Breastfeeding logo

Nestlé's Make Over


estlé is being prosecuted in India for violating that country's infant food labelling laws and not putting warnings about possible dangers of using powdered artificial feeding in Hindi. It is sending free supplies to hospitals in the Kunming province of China despite regulations prohibiting these activities in both countries. At the same time it is working hard to polish its image and create distance between itself and sick, dehydrated, and dying babies.

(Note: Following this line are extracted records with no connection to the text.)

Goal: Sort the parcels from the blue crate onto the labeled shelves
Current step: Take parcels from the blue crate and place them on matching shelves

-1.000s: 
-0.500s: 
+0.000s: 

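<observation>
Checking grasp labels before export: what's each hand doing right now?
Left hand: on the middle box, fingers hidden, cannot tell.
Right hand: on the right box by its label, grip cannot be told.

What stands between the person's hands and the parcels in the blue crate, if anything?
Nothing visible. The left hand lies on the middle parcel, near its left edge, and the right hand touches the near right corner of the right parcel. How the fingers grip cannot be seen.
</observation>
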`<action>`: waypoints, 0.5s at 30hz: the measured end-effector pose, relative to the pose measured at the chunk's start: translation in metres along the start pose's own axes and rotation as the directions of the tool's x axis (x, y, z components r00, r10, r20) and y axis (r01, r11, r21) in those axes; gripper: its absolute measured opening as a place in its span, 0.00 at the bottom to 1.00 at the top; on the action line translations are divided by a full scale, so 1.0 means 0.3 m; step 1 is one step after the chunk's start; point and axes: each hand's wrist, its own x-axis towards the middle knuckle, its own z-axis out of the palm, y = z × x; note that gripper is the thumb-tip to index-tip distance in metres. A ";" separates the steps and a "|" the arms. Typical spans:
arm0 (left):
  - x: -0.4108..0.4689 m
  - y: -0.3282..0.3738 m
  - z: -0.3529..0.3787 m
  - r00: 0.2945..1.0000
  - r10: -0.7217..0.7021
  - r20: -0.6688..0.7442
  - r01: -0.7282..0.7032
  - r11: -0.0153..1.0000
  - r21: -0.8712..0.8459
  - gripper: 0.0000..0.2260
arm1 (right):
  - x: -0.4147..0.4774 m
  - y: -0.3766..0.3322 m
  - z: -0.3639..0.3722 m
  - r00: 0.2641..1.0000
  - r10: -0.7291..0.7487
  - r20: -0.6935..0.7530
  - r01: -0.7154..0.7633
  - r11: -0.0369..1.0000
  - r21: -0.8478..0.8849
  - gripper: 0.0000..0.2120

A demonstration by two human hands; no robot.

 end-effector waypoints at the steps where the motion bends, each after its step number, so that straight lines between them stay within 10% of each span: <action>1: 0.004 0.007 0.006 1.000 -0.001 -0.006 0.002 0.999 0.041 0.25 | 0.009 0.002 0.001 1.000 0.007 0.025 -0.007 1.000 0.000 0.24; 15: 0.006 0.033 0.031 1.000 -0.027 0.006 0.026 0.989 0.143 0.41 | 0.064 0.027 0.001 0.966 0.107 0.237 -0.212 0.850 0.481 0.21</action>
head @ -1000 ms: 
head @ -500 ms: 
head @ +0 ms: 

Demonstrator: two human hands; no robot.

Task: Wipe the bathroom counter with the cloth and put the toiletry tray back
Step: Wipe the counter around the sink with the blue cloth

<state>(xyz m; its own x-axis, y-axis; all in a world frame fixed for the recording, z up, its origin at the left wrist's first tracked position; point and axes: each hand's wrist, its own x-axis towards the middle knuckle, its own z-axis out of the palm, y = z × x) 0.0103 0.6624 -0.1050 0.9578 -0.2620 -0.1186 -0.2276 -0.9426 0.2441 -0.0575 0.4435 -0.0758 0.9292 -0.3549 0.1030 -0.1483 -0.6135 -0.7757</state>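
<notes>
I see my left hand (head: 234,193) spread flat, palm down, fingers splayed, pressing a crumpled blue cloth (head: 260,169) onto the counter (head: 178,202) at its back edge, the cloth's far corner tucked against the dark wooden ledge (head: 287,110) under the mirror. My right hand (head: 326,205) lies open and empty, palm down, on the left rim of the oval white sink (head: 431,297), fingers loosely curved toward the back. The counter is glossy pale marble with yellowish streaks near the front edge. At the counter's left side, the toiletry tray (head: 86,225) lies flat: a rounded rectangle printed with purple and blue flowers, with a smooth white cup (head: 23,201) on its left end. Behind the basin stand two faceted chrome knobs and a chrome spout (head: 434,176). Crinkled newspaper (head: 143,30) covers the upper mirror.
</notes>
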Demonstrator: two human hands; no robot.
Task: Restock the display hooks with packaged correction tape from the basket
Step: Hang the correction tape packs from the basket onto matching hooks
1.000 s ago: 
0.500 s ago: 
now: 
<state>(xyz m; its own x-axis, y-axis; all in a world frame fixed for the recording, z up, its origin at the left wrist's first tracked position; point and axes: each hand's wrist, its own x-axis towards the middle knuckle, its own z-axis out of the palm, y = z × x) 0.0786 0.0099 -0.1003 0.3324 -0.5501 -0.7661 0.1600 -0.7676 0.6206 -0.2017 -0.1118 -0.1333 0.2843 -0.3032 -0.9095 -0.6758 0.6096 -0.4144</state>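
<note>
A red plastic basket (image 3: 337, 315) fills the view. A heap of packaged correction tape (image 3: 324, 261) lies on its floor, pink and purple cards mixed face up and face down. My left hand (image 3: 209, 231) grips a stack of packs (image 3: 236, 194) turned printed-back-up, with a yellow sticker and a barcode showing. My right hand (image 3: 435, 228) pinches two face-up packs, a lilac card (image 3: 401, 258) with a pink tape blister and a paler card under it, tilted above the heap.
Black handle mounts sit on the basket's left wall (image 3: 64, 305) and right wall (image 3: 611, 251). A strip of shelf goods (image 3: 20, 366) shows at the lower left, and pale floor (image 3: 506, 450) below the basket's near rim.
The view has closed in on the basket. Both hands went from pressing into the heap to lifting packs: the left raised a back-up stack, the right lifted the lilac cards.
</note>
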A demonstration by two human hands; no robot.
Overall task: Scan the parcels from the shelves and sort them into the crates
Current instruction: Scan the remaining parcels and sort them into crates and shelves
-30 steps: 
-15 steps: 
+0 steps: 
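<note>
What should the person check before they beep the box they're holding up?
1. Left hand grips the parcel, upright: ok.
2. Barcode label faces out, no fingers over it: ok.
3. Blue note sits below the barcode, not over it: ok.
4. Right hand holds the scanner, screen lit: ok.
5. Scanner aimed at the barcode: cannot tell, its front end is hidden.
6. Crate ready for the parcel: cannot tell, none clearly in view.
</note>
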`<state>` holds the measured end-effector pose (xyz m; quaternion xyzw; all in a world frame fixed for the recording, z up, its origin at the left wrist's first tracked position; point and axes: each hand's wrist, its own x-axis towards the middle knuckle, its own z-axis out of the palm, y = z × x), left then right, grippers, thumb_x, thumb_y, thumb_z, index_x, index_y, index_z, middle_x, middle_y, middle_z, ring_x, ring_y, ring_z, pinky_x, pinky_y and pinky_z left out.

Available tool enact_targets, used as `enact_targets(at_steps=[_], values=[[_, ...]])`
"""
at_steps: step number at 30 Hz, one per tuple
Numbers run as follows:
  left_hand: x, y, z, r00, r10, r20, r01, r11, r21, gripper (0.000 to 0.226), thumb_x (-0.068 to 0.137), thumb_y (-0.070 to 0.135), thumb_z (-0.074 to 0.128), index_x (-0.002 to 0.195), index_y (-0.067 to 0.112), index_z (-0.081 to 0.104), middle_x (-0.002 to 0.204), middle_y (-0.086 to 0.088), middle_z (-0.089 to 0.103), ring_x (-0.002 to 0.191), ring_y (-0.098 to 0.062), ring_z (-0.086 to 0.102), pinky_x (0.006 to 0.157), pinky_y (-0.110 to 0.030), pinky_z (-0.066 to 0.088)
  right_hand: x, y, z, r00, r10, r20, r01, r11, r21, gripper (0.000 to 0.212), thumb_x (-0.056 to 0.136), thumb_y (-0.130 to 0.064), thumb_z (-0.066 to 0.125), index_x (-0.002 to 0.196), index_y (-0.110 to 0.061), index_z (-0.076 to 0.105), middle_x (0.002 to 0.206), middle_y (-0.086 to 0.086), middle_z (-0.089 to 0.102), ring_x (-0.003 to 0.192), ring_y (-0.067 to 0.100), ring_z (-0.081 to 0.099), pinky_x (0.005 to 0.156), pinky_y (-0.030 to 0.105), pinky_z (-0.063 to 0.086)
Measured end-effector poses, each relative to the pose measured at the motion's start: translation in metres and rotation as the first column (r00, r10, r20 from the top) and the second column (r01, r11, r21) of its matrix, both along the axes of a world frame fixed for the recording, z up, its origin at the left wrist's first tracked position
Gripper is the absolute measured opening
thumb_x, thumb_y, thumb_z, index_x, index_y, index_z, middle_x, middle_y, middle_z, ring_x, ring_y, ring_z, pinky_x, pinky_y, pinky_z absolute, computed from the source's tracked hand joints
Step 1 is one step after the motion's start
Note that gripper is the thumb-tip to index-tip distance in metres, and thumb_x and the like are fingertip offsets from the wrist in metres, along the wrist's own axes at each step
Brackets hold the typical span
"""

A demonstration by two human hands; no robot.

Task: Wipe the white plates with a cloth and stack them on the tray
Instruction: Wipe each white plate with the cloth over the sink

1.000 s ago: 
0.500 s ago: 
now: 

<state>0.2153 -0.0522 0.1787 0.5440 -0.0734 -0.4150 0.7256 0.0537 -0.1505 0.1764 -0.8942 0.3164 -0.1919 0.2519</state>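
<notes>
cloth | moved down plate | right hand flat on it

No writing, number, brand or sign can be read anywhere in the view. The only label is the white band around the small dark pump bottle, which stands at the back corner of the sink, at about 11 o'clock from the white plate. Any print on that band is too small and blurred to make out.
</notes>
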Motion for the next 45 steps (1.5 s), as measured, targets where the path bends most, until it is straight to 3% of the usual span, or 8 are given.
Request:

Neslte & Walt Disney World

Nestlé is indeed eager to make itself look good. Playing Santa Claus to children's charities has been the strategy since the corporate image makers Ogilvy and Mather recommended it get involved. Back in 1989, sullied by corporate scandals, the target of the most successful global boycott ever, and mucked by its unwillingness to comply with the International Code, Nestlé desperately needed a make over. Ogilvy and Mather crafted a strategy of various "do good" activities and even recommended infiltration of boycotting organizations!

"...if your lives were as embittered as mine is, by seeing day after day, this massacre of the innocents by unsuitable feeding, then I believe you would feel as I do that misguided propaganda on infant feeding should be punished as the most criminal form of sedition, and that these deaths should be regarded as murder." --Dr. Cicely Williams, 1939

 

The cover up is costly to Nestlé. In Canada alone Nestlé has launched into sponsoring children's hot lines, Santa Claus parades, Kid's walks and circuses (which double as advertising media). In 1994 Nestlé thought it had a coup when the Conservative government handed over the International Year of the Family to such eminent corporate sponsors as Labatt, McMillan Bloedel, the Royal Bank and Nestlé, leading Vancouver Sun reporter, Alicia Priest, to note that "the Year of the International Family seems to have landed in the lap of a dysfunctional "family".

Nestlé has aligned itself with the "wholesome" Walt Disney Company. At Florida's Disney World, there is a very strong Nestlé presence at the food outlets, and signs in the washrooms invite guests to take advantage of free Good Start formula.

Lately Nestlé has even taken to giving itself merit awards.

In the UK Nestlé is spending increasingly more at last count over £1 million mainly to children's charities. When asked why the donations were increasing, Peter Anderson of Public Relations Nestlé UK responded, "because a lot of people think we`re killing babies in the third world."

Why doesn't Nestlé stop playing with the cosmetics and make the substantive changes that value children's lives rather than the bottom line? It certainly has the resources (over $1 billion is sucked out of the Canadian economy annually) to put in place ethical and safe marketing practices.